-- TASK TO COMPLETE --
Tell how many lines of the data include the word "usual". Nothing but the number belongs in the answer.
= = = = =
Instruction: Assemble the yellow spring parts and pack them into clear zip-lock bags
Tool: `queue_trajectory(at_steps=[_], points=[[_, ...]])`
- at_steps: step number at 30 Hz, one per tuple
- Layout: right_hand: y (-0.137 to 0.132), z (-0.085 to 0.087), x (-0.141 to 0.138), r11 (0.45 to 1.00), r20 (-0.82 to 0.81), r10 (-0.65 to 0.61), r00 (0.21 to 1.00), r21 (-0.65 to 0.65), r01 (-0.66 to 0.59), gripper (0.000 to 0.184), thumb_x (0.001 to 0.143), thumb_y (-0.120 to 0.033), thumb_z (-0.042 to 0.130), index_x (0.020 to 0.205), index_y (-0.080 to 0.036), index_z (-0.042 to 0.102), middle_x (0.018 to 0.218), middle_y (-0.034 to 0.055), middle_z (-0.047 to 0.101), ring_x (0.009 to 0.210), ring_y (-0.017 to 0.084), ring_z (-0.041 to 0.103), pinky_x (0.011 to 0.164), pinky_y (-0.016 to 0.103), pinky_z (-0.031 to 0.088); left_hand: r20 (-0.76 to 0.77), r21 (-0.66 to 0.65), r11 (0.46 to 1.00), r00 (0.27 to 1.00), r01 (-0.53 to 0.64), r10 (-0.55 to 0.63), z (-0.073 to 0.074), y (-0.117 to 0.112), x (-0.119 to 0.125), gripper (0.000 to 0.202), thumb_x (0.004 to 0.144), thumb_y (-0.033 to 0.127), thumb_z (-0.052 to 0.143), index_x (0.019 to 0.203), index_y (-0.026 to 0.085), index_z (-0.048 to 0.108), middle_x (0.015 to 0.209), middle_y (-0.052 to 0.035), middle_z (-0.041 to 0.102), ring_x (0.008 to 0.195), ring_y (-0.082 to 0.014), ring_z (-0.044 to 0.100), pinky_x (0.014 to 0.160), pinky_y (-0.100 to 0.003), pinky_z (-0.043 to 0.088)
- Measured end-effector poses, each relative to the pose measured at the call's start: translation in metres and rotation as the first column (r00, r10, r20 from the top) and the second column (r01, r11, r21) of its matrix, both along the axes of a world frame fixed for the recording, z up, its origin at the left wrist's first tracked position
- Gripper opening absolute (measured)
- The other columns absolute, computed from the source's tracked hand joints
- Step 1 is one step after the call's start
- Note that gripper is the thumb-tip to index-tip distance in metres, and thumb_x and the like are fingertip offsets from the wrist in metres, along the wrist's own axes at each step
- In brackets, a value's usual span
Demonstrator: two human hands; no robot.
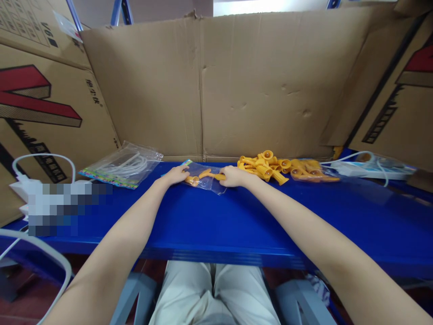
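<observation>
A clear plastic bag (214, 184) with a coloured header strip lies flat on the blue table, stretched between my two hands. Several yellow-orange horn-shaped plastic pieces (204, 173) show in or on it; I cannot tell if all are inside. My left hand (176, 175) is closed on the bag's left end, beside the flared end of one piece. At the other end, my right hand (233, 176) has its fingers curled around a yellow horn-shaped piece at the bag's edge. Right of that hand lies a loose pile of similar yellow pieces (262, 166).
A bag of yellow pieces (313, 170) lies past the pile, near a white power strip (372, 170). On the left are a bag of white tubes or cables (126, 164) and white cables. Cardboard walls (264, 85) enclose the back and sides of the blue table (216, 225).
</observation>
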State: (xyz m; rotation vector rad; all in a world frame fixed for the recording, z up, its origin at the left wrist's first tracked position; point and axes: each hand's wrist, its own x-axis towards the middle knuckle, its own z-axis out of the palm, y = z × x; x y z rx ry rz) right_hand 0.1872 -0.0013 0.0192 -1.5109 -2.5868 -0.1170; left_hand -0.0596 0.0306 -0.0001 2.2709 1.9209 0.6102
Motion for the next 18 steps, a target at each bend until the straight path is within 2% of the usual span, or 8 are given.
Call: queue_trajectory(at_steps=[2,5,8,11,14,18], points=[[0.0,-0.003,-0.003,1.0,-0.05,0.018,0.999,-0.003,-0.018,0.021,0.076,-0.028,0.057,0.089,-0.016,0.068,0.092,0.0106,0.07,0.082,0.022,0.064,0.063,0.025,0.042,0.011,-0.01,0.999,0.999,0.037,-0.037,0.002,-0.002,0.001,0.043,0.074,0.032,0.05,0.113,0.02,0.063,0.126,-0.0065,0.059,0.118,-0.024,0.053,0.1,-0.029,0.037],[0.001,-0.012,-0.008,0.998,-0.188,0.04,0.981,0.061,-0.029,0.021,0.08,-0.029,0.052,0.087,-0.017,0.068,0.093,0.0092,0.069,0.084,0.02,0.064,0.066,0.024,0.042,0.036,-0.039,0.992,0.993,0.118,-0.116,0.006,-0.008,0.006,0.044,0.072,0.039,0.055,0.111,0.021,0.064,0.121,-0.0057,0.062,0.114,-0.0257,0.055,0.097,-0.03,0.04],[0.0,-0.019,-0.013,0.996,-0.298,0.014,0.954,0.089,0.013,0.019,0.08,-0.026,0.052,0.085,-0.017,0.068,0.091,0.0088,0.069,0.083,0.02,0.064,0.067,0.024,0.043,0.066,-0.064,0.979,0.98,0.192,-0.188,0.008,-0.015,0.013,0.046,0.072,0.045,0.055,0.11,0.022,0.065,0.116,-0.0052,0.065,0.109,-0.0271,0.058,0.091,-0.031,0.043],[0.002,-0.023,-0.017,0.996,-0.389,0.025,0.921,0.091,0.012,0.019,0.08,-0.021,0.054,0.091,-0.016,0.069,0.093,0.0101,0.069,0.086,0.021,0.064,0.073,0.025,0.045,0.083,-0.093,0.966,0.969,0.24,-0.233,0.009,-0.017,0.017,0.048,0.073,0.045,0.054,0.114,0.022,0.063,0.116,-0.0049,0.065,0.106,-0.0271,0.059,0.09,-0.031,0.044],[0.006,-0.026,-0.02,0.998,-0.543,0.038,0.839,0.06,-0.006,0.025,0.078,-0.019,0.059,0.101,-0.013,0.066,0.101,0.0111,0.068,0.091,0.021,0.064,0.08,0.027,0.046,0.096,-0.071,0.969,0.968,0.239,-0.231,0.006,-0.015,0.02,0.048,0.076,0.041,0.052,0.12,0.023,0.059,0.124,-0.0045,0.06,0.113,-0.0258,0.055,0.096,-0.031,0.04],[0.014,-0.034,-0.022,0.992,-0.727,-0.079,0.682,-0.125,-0.017,0.041,0.074,-0.013,0.062,0.114,-0.01,0.057,0.097,0.0113,0.068,0.083,0.018,0.066,0.076,0.029,0.05,0.093,0.028,0.985,0.98,0.173,-0.175,0.002,-0.012,0.021,0.043,0.08,0.034,0.045,0.118,0.02,0.06,0.132,-0.0048,0.054,0.125,-0.023,0.046,0.104,-0.031,0.031]])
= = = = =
-- ANSWER --
2